The Civil War, A Visual History: Rare Images and Tales of the War Between the States, Paragon Press, 225 pages, $14.95.
This new work by Parragon Publishing is a beautifully laid out book of artwork, sketches, and photographs from the Civil War period. The book is a change from the normal coffee table book, which are quickly becoming a thing of the past. Oddly the book itself has no true author nor does it have a defined text telling a story from start to finish. Instead the editors allowed the illustrations to take the reader from the opening of the Civil War through the days following the Lincoln Assassination.What text there is comes from first hand accounts in letter, diaries, articles from the period; including a letter from sketch artist Alfred Waud. It is an interesting and refreshing way of allowing the men and the images to tell their own tale.
The illustrations themselves are well laid out. The images are not the run of the mill photos that populate most illustrated histories of the war. The images are those that are rarely seen or published. The few more familiar works that appear in the book are worth looking at again because the editors did an outstanding job enlarging and enhancing the quality of the image. One picture, featuring the officers of the Army of the Potomac’s Horse Artillery is so clear that the muzzle markings can actually be read on the 3-Inch Ordnance Rifle.
The crowning jewel of the book is the Confederate Seal Proof Lithograph printed by the King of England’s Master Engraver. Again this image is rarely seen and is a highly detailed image.
The book is not the only work being offered by Parragon. The publisher also has accompanying apps that can be downloaded. The apps include video interviews about rare images of Abraham Lincoln, the Gettysburg battlegrounds, and the history of photography in the Civil War. For myself a more interesting part of the app will be a look at Charles Wellington Reed’s sketchbook from the war.
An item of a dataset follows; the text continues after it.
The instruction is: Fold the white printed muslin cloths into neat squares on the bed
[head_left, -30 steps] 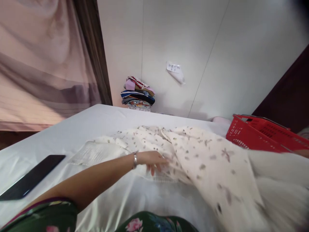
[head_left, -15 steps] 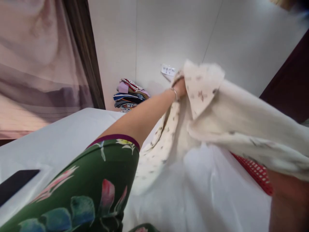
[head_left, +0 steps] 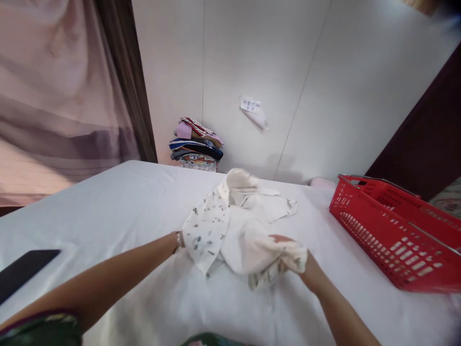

Reed was the bugler for the 9th Massachusetts Battery. At Gettysburg Reed’s battery came under severe attack from Joseph Kershaw’s South Carolina Brigade and William Barksdale’s Mississippi Brigade. Reed’s commanding officer Captain John Bigelow was wounded in the assaults and Reed aided his commander off the field. For his actions at Gettysburg Reed was awarded the Medal of Honor. His sketches should make for an interesting addition to the app.
This book and its accompanying apps would be a great addition for those who think they have seen all there is to see when it comes to the images of this time period, as well as those looking for interesting first hand accounts.